The pharmacokinetic properties and recovery characteristics of propofol have encouraged its use for i.v. maintenance of anaesthesia. There are, however, a number of studies showing that propofol has an inhibitory effect on coagulation and platelet aggregation and that it enhances fibrinolysis.14 The lipid emulsion solvent of propofol may also affect platelet function.5 6 It is possible, therefore, that the benefits of infusing propofol dissolved in lipid emulsion for maintenance of anaesthesia during delicate neurosurgical or ophthalmological procedures may be offset by the potential risk of increased bleeding. However, the studies which have demonstrated the adverse effects of propofol on coagulation were mostly in vitro studies,1 3 4 or were referring to propofol concentrations higher than that usually maintained in patients’ plasma.1 3 4

In this investigation we have attempted to determine the existence, or otherwise, of such a potential risk by using a prospective randomized trial comparing anaesthetic maintenance with i.v. propofol dissolved in lipid emulsion and that with a conventional inhaled agent. We chose isoflurane for comparison in our study not only because it is popular, but also because many other inhaled agents such as halothane and sevoflurane have been shown to have antiplatelet or other adverse coagulation effects themselves.1 7 8 11–13 Isoflurane has not been found to possess these properties. Anaesthetic induction was accomplished by i.v. propofol in both groups as the airway irritant effect of isoflurane made this agent undesirable for this purpose. With an initial fast distribution half-time of around 3 min,14 the initial bolus of propofol is unlikely to have affected the first intergroup comparison at 15 min post-induction.
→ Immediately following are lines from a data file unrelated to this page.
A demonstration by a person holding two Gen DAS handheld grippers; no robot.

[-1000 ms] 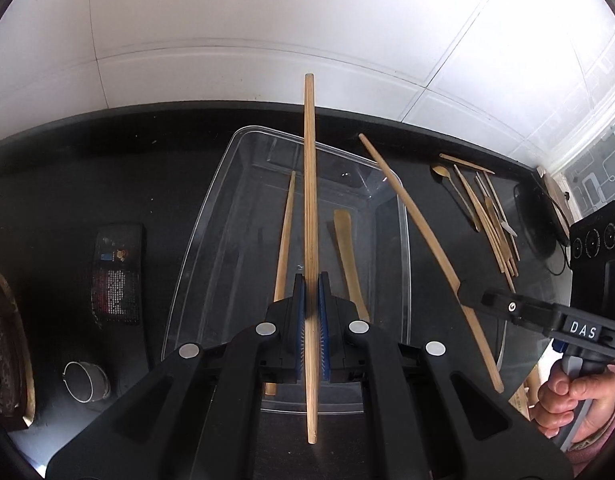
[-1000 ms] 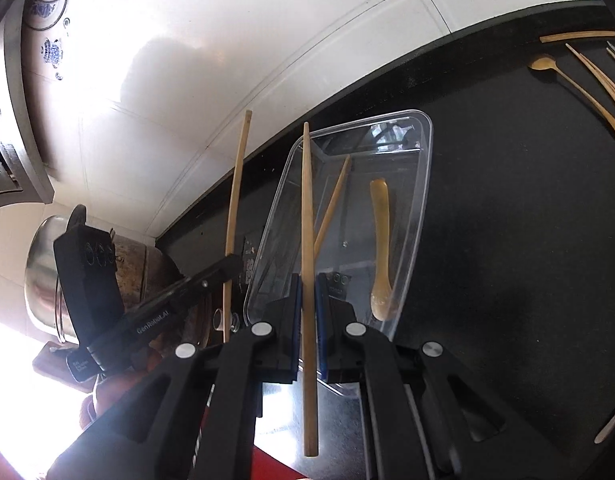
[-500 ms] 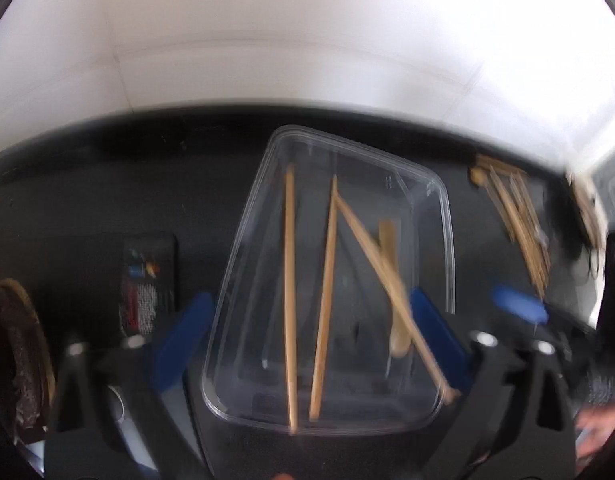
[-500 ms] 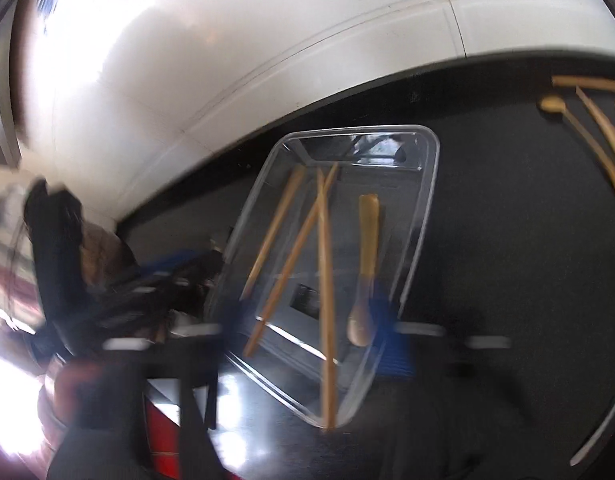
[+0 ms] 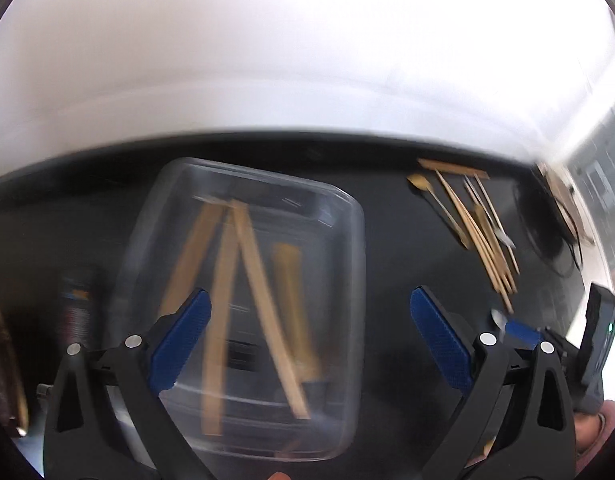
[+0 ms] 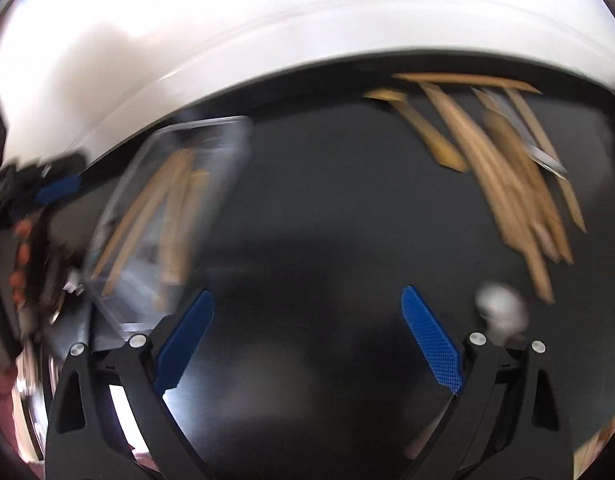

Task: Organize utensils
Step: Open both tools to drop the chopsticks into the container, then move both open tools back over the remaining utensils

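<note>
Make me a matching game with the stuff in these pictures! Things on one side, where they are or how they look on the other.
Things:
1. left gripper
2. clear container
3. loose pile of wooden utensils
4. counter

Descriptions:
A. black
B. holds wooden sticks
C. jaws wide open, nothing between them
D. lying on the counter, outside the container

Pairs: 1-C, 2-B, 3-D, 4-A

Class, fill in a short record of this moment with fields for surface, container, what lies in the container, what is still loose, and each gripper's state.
surface: black counter below a white tiled wall
container: clear plastic tray
in container: wooden sticks lying crossed, plus a shorter wooden piece; blurred, so no sure count
loose: pile of wooden utensils on the counter, apart from the tray
left gripper: open, holding nothing, over the tray
right gripper: open, holding nothing, over bare counter
</note>
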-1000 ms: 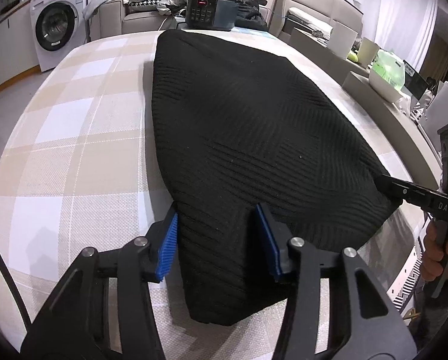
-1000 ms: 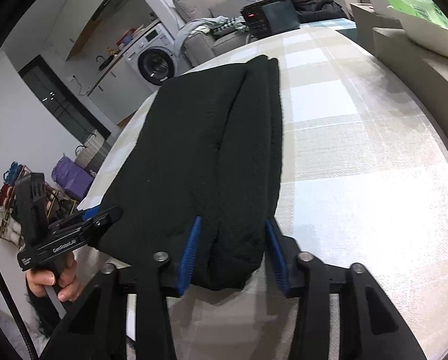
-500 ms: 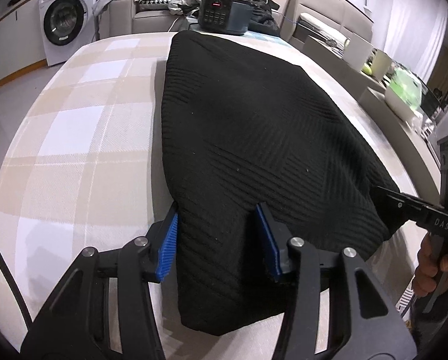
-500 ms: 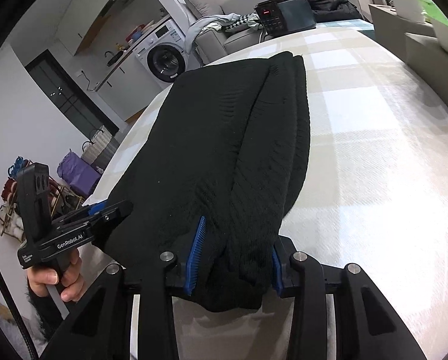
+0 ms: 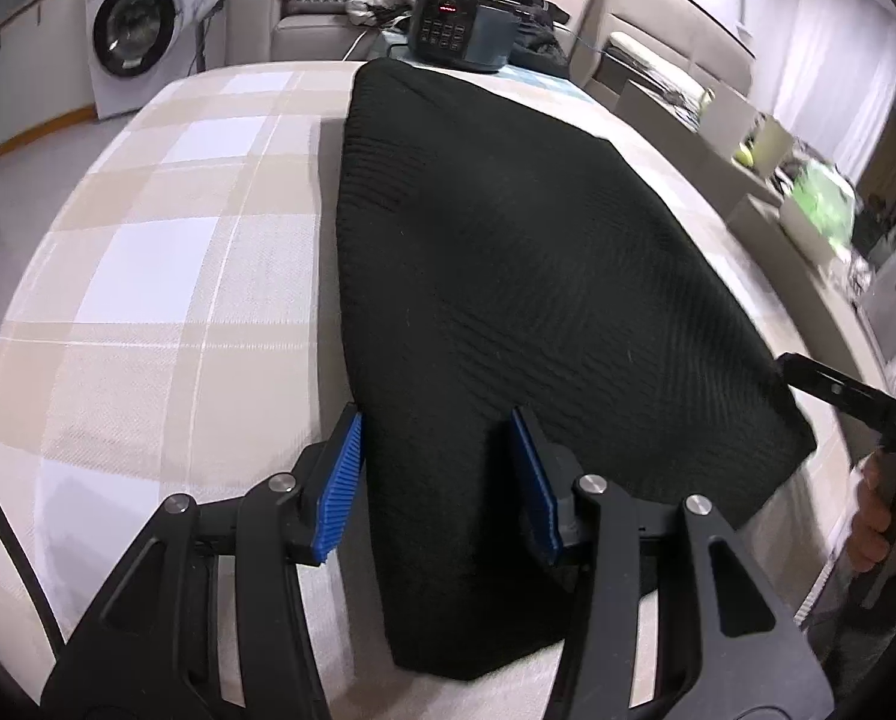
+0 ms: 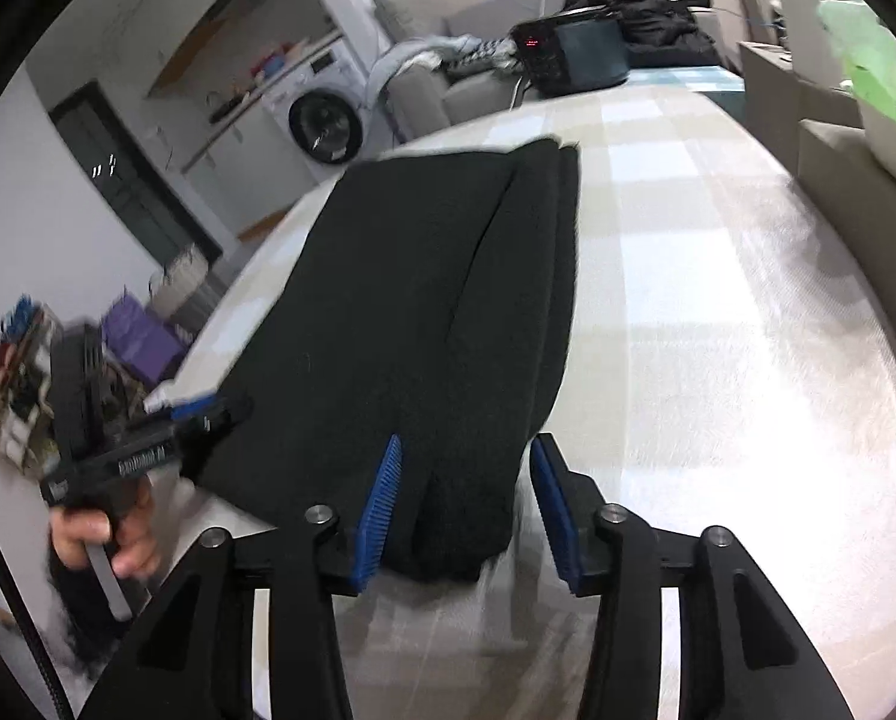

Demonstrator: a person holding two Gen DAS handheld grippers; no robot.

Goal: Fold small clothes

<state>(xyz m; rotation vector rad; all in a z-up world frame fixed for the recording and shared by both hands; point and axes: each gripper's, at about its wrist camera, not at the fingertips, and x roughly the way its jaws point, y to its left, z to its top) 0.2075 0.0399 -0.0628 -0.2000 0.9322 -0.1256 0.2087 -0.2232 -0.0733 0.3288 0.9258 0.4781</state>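
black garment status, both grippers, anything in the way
Left gripper shut on black garment near corner. Right gripper just opening, fingers off the folded edge, garment between them. Garment flat on checked cloth; nothing in the way.

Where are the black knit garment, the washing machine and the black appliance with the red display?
black knit garment (image 5: 508,276): left wrist view, middle of the fabric.
washing machine (image 5: 129,36): left wrist view, door.
black appliance (image 6: 571,54): right wrist view, front face.

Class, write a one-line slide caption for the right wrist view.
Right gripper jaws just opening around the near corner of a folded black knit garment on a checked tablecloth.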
One of the limitations of previous studies investigating the coagulation effects of propofol is the lack of control over the actual plasma concentration of propofol during the time of measurement. During in vitro studies, propofol or intralipid was usually only administered at a fixed rate15 16 or as a single bolus.17 The concentrations of propofol used during in vitro studies, were usually well above those administered to maintain anaesthesia clinically.3 4 TCI systems, such as the Diprifusor®, use a pharmacokinetic model to predict the initial bolus dose and infusion rates to achieve and maintain a given target blood propofol concentration. There is good evidence to show that the bias and inaccuracy of this system are reasonably low and the predicted concentration correlates well with the actual plasma level.18 Our results should be an accurate reflection of the changes that might occur during normal use of this drug.

Most studies on the effect of propofol on coagulation have identified an inhibitory effect of propofol on platelet aggregation1–3 or an enhancement of fibrinolysis4 as the underlying mechanism. Although platelet aggregometry is an excellent tool for monitoring platelet aggregation, it requires a large sample volume for measurement and is time consuming. It was, therefore, not desirable in our study where repeated measurements were necessary on the same patient. Moreover, changes in platelet function as seen on aggregometry may not necessarily correlate with changes in surgical blood loss.19 20 In contrast, the TEG® is a simple bedside tool which allows rapid measurement of global coagulation including fibrinolysis with a relatively small sample volume. TEG® has been reported to predict blood loss in a variety of procedures,2123 and has also been used successfully to identify the coagulation effects of propofol.4 We believe, therefore, that it is an appropriate coagulation monitor for this study.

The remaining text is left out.